We see something similar with Dartmouth’s Neukom Institute for Computational Science (computation “is central to many of the investigations and innovations that range across the humanities, arts, and sciences”), the journal Computational Culture, Carnegie Mellon’s department of Software and Societal Systems, and even indications of this in the field of science and technology studies more broadly. This is clear even in philosophy. As per Philosophy of Computation at Berkeley:
Some ideas from theoretical computer science, such as uncomputability, P vs. NP, and quantum computing, have slowly seeped into such diverse areas of thought as child development, strange loops, language, evolution, culture, epistemology, metaphysics, morality, and on and on. But the idea that computer science has philosophical roots and implications has been slow to be snuggled into the cultural zeitgeist.
So what is the name of this unifying field? Because it feels more than computer science. And in truth, the term philology might be what we are looking for all along. The Greek derivation means “love of words,” but “logos” can also mean “reason” or “plan,” and the word “logismos” in Greek refers to calculation. I can almost envision a group of scholars reclaiming philology as a mashup of computer science, the humanities, and a sprinkling of the sciences both natural and social.
But that’s unlikely. Perhaps then we could settle for logismics as this new discipline. It is derived from the Greek for computation and calculation, and also has the unfortunate property of looking very similar to “logistics.”

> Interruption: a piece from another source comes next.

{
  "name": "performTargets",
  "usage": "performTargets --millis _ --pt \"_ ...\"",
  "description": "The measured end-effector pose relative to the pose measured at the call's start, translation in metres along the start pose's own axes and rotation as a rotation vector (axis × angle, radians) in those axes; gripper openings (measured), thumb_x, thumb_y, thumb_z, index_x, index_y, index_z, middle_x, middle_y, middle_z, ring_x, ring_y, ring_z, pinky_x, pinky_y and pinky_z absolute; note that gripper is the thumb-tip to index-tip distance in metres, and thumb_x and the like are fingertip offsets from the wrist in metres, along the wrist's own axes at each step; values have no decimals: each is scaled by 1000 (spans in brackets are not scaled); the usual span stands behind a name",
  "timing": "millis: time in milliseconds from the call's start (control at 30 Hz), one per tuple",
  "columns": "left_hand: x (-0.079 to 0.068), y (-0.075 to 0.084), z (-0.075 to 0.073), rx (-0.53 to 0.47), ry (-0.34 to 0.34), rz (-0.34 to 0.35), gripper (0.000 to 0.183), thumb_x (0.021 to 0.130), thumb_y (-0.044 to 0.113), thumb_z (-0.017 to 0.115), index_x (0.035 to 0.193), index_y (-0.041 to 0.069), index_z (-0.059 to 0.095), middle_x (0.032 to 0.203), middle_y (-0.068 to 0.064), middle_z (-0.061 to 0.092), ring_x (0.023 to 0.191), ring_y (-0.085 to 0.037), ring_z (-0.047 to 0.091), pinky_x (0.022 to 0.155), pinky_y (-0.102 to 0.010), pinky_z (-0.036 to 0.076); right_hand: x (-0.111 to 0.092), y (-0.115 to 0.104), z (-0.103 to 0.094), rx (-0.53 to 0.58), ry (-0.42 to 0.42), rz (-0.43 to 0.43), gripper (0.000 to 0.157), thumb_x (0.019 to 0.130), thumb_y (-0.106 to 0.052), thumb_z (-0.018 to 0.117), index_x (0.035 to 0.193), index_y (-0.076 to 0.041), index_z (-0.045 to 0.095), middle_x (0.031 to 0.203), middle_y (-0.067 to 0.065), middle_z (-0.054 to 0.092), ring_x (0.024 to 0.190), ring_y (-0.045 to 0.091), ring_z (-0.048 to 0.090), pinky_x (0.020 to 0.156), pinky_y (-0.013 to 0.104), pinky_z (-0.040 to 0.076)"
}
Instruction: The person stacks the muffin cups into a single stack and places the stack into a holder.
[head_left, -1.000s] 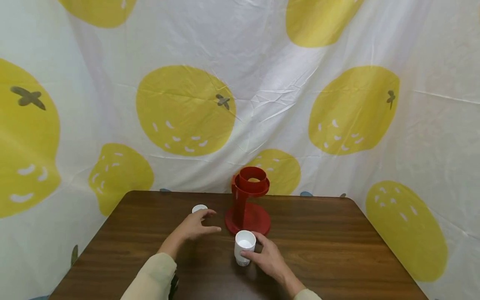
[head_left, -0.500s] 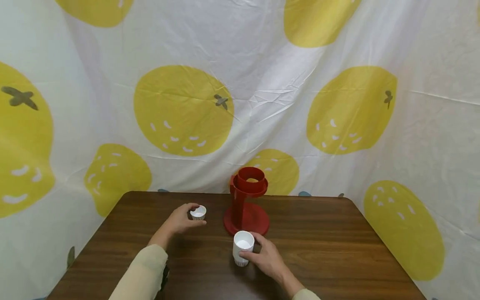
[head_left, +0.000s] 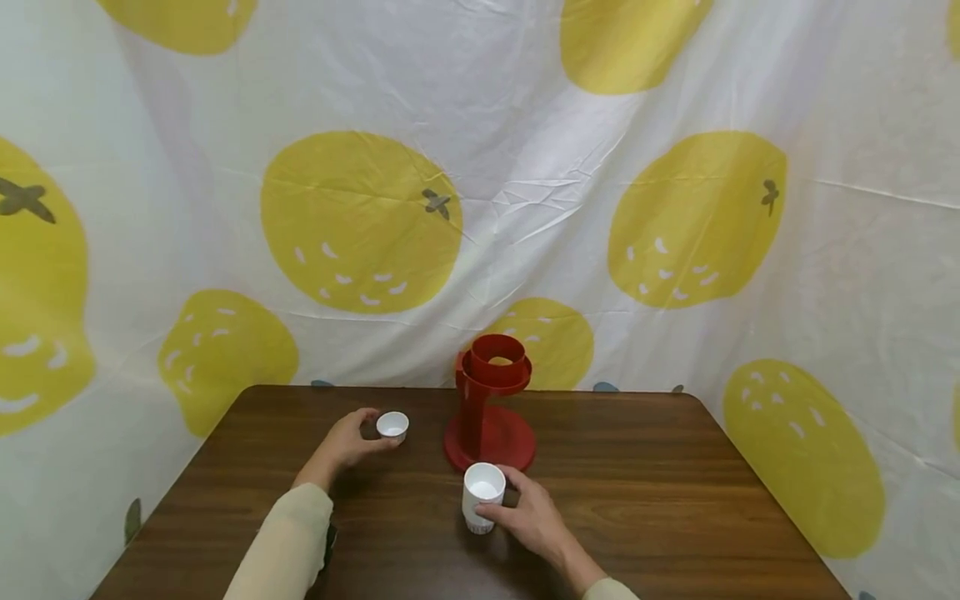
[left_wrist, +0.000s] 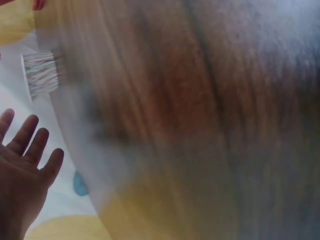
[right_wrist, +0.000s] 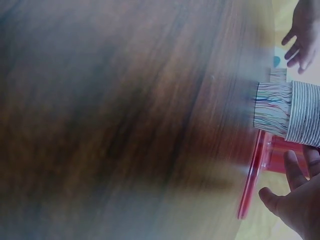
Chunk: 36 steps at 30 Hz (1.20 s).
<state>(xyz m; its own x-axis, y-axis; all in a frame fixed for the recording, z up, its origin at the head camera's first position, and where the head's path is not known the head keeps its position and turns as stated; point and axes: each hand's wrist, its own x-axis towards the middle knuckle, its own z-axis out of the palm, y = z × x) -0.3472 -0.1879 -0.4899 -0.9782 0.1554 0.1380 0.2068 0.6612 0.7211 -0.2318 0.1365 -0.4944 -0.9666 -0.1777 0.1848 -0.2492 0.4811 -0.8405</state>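
A tall stack of white paper cups (head_left: 480, 500) stands near the middle of the table; its ribbed column of nested rims shows in the right wrist view. My right hand (head_left: 531, 515) holds the stack from the right, thumb across its front and fingers behind. Farther back and left is a single small paper cup (head_left: 392, 427), printed with wavy lines as the left wrist view shows. Beside it, my left hand (head_left: 347, 440) has its thumb and fingers spread on the cup's left. In the left wrist view, the fingers (left_wrist: 37, 145) are apart from the cup.
A red stand (head_left: 487, 417) with a round base, an upright and a ring holder on top stands behind the cup stack. The dark wooden table (head_left: 637, 483) ends at a white cloth (head_left: 525, 250) printed with yellow lemons.
My left hand has moved left, from in front of the single cup to its left side, uncovering it. My right hand stays at the stack. The head view has shifted slightly.
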Motion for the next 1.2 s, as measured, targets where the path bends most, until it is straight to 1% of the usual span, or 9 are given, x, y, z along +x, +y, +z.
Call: performTargets --millis 167,433,500,667,767,867,967,1067,1200 --pt "2 -10 7 17 16 -33 77 82 34 81 138 -9 47 133 -31 52 125 -46 47 102 -57 39 1 -1 0 8 -1 -10 65 77 -37 85 130 -10 61 116 2 67 112 25 58 97 49 41" --pt "6 -10 15 56 40 -39 81 82 32 81 137 -13 44 135 -35 48 127 -51 43 103 -60 36 1 3 -1 13 -12 -47 62 79 -37 84 129 -10 61 117 2 67 115 27 57 99 53 41" --pt "7 -8 16 63 44 -50 81 81 33 81 138 -12 44 135 -35 48 127 -51 43 103 -61 36 0 4 0 8 -9 -48 61 79 -37 84 129 -10 61 117 2 67 115 27 57 99 53 41" --pt "13 -8 20 107 31 -108 87 82 42 80 143 -7 42 138 -33 46 128 -51 41 101 -65 34 0 4 0 11 -7 -48 60 78 -37 84 129 -12 62 116 0 67 114 26 57 98 52 41" --pt "15 -8 23 132 29 -119 88 81 44 80 144 -5 42 137 -32 48 126 -52 42 99 -67 34 -1 3 0 10 -10 -48 60 78 -36 84 129 -12 62 116 0 67 114 26 57 98 52 41" --pt "18 -9 25 150 41 -115 84 80 43 80 141 -4 46 132 -30 52 122 -50 46 96 -67 35 -1 3 0 8 -15 -40 60 79 -36 84 129 -12 62 115 0 67 113 26 57 97 52 41" --pt "20 -9 27 161 49 -107 74 81 41 80 135 -2 52 124 -27 57 115 -48 50 91 -65 38 -1 2 -1 10 -18 -35 60 79 -36 84 129 -11 61 116 0 67 114 27 57 97 52 41" --pt "21 -7 27 165 50 -115 65 83 37 79 130 0 56 119 -24 59 110 -45 52 89 -63 39 -2 2 -1 15 -17 -34 61 79 -36 84 129 -11 61 117 1 67 114 27 57 97 53 41" --pt "21 -6 27 165 51 -119 61 83 37 79 128 1 57 117 -21 61 108 -42 54 87 -61 40 -1 2 -1 13 -12 -32 62 79 -37 84 130 -11 61 117 1 67 114 26 57 98 52 41"
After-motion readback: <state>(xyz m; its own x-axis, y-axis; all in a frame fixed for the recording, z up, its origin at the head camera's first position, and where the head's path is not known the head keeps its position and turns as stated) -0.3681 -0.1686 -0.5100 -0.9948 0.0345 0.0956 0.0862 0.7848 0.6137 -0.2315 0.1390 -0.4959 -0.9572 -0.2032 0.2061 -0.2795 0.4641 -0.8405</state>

Whatever we call this though, this logismics—this computation as philology—is something that we should take seriously. Computation has the power to act as the key to constructing a porous boundary between numerous realms of knowledge. ■
The Enchanted Systems Roundup
Here are some links worth checking out that touch on the complex systems of our world (both built and natural):
🜸 Experiencing scientific revolutions: the 1660s and the 2020s: “As we appear to be entering a new era of rapid scientific innovation in the 2020s, it is worth remembering that it often takes decades before the lasting social value of a technical innovation is understood — and decades more before we understand its downsides.”
🝳 Reimagining the Bioreactor: “The bioreactor was designed for the chemistry industry. What if we redesigned it with biology in mind?”
🝖 how to write on the internet (& keep doing it): Lots of wisdom here.
🜹 Help the Library of Congress create video games that improve public knowledge of civics.
🝊 The Codon Guide to Synthetic Biology: “Books, papers, courses, and blogs to help you get started.”
🜸 The Think-Tank Man: a fun profile of Herman Kahn from 1968 in Life magazine.
🜚 Outreach and generativity: “I suspect that there may be other benefits to my kind of public-facing work, benefits that are more strictly academic — even if the work itself isn’t academic, or not in the familiar ways.”
🝳 iMac at 25: a visual history of Apple’s iconic all-in-one computer: I had the Blueberry iMac in college.
🝤 Robustified ANNs Reveal Wormholes Between Human Category Percepts: ‘These observations suggest that for arbitrary starting points in image space, there exists a set of nearby "wormholes", each leading the subject from their current category perceptual state into a semantically very different state.’
🝖 In Defense of Tech Trees: “I can hardly think of cooler projects than trying to build the real-life, full historical tech tree, with a high level of detail.”
🝳 Rest: Rohit Krishnan explores the idea of sabbaticals.
🜚 Notes on Seeing Biology: “the ability to see living systems with ever more clarity and resolution has transformed our understanding of biology, and continues to push our research guided by a sense of awe driven by the power of the image.”
🝊 Where do fonts come from? This one business, mostly: On Monotype.